Create a performance dashboard #156

p-shahi · 2023-03-21T16:34:08Z

Overarching tracking issue: #63

Goal

Create a dashboard that can showcase libp2p performance benchmark results, more specifically benchmark-results.json.

Tasks

Give feedback

Create a mockup dashboard #158
Canonical dashboard
Visualize performance across versions of implementations
Display sample size
Add more advanced filtering mechanisms, ideally mirrored in the URL for better sharing
Move to a libp2p ObservableHQ account.
Options

The text was updated successfully, but these errors were encountered:

MarcoPolo · 2023-03-23T17:10:11Z

I have some more thoughts on what the runner looks like and what implmentations should implement here: https://github.com/libp2p/test-plans/blob/marco/perf/perf-dashboard/README.md

BigLep · 2023-06-03T00:13:40Z

@mxinden : Some thoughts immediately coming to mind when taking a look at https://observablehq.com/@mxinden-workspace/libp2p-performance-dashboard

I believe a best practice is that any time we discuss percentiles, we also share the "n". p90 isn't very meaningful of a sample size of 5. It is for a sample size of 100+.
Will we expose more dimensionality or combinational (security, multiplexers). The reasons I think we want that are to show why things like QUIC are better and to also catch when there are regressions.
How are you going to show performance over time? I was assuming you would just have multiple versions on each plot
I think it could be useful to have a way to add filters for the results they want to focus on.
- Maybe a textbox where could enter reges? For example, "iperf*,rust*" would match all results for iperf or rust. I'm thinking we have a bunch of "dimension sets" (I'm not sure what to call this, but basically what you have for "rust-libp2p/v0.52/quic") and then any "dimension set" that matches the regex would be included.

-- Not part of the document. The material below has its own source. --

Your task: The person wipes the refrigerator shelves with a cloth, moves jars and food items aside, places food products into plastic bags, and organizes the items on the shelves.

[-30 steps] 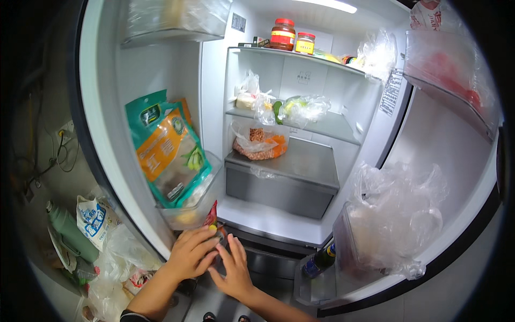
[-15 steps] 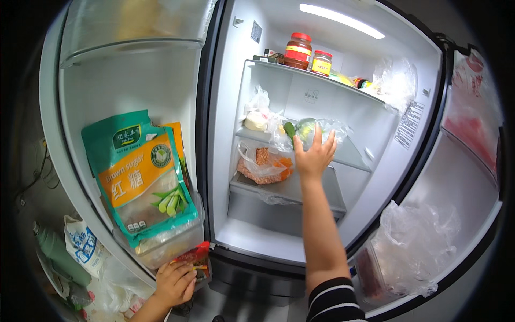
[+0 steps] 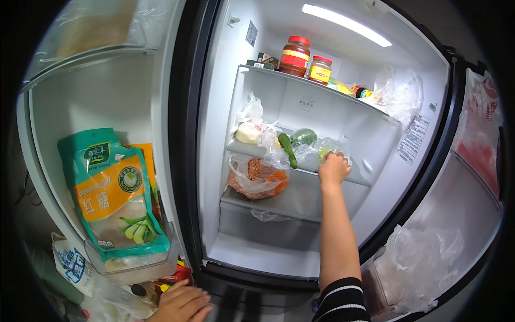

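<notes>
Inside the lit fridge, my right hand (image 3: 334, 167) reaches to the middle shelf, its fingers closed at a clear plastic bag (image 3: 323, 149) with something pale green in it. Beside it on that shelf lie a cucumber (image 3: 287, 150) and a round green vegetable (image 3: 304, 137) under clear plastic. My left hand (image 3: 182, 303) is low by the open left door, fingers stretched out and holding nothing visible. Next to it are a red package (image 3: 176, 275) and a bottle with a dark cap (image 3: 144, 293).
A bag of peanuts (image 3: 255, 177) rests on the lower shelf. Jars with red lids (image 3: 294, 56) stand on the top shelf. The left door bin holds a teal sugar pouch (image 3: 112, 193); the right door bin holds a crumpled plastic bag (image 3: 421, 263).
My right hand has moved from spread fingers over the shelf to closed fingers at the bag, uncovering the cucumber. My left hand has dropped lower, off the red package. The view has shifted.
</notes>
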### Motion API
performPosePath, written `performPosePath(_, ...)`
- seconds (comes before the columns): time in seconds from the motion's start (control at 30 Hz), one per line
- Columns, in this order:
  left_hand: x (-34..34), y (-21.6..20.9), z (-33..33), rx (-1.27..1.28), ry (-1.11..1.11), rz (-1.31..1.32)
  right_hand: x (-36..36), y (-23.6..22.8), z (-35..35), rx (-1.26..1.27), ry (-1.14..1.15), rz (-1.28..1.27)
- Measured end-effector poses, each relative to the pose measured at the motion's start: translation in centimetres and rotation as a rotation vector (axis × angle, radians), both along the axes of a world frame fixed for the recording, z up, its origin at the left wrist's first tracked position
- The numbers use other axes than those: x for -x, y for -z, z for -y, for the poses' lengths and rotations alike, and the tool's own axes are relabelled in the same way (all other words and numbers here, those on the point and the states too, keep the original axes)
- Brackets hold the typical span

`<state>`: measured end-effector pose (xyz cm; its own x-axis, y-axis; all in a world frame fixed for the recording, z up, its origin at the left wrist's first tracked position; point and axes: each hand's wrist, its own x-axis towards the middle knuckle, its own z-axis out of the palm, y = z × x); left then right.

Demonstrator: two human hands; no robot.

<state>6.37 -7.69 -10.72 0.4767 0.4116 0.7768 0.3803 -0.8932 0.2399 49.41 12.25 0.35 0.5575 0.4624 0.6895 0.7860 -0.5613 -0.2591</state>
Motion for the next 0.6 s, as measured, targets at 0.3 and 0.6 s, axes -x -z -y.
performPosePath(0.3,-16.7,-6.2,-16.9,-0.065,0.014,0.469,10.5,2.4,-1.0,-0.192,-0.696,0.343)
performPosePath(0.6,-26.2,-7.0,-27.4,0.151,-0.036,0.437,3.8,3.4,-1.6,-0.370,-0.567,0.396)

This set of filters that are applied should make it into the URL as well so the view is bookmarkable.

What are the next steps in your mind?

Has or will there be a maintainer review? I would like to make sure the team is aligned on where we're headed and will end up.

Thanks for putting this together.

mxinden · 2023-06-05T04:59:21Z

I believe a best practice is that any time we discuss percentiles, we also share the "n". p90 isn't very meaningful of a sample size of 5. It is for a sample size of 100+.

👍 Good point. Thanks. I plan to increase the sample size of the upload and download tests. Will also make the sample size more explicit on the dashboard.

Will we expose more dimensionality or combinational (security, multiplexers). The reasons I think we want that are to show why things like QUIC are better and to also catch when there are regressions.

In regards to security protocols, yes, though only tracked as a follow-up, i.e. not in the first iteration. Tracked in "Outstanding work for future pull requests:" in #184.

In regards to muxers, we really only have one muxer per transport protocol. E.g. on TCP we only have Yamux at this point. I don't we should consider mplex a valid option at this point. See libp2p/specs#402.

How are you going to show performance over time? I was assuming you would just have multiple versions on each plot

Today there is a single version per implementation only. Once we have more than one version per implementation we can visualize the data. Support for multiple versions per implementation is already in #184. Adding support in the dashboard is not difficult.

A placeholder is already on the dashboard, see bottom:

Performance over time (across releases)

Given that all our implementations implement the perf protocol for one version only, this section is still blank.

I think it could be useful to have a way to add filters for the results they want to focus on.

Sounds good to me. You can already filter implementations in the visualizations, i.e. disable showing some. I suggest once we have more graphs, we can introduce more advanced filtering mechanisms. Though at this point, I don't want to add a filtering mechanism without the need for filtering.

Has or will there be a maintainer review? I would like to make sure the team is aligned on where we're headed and will end up.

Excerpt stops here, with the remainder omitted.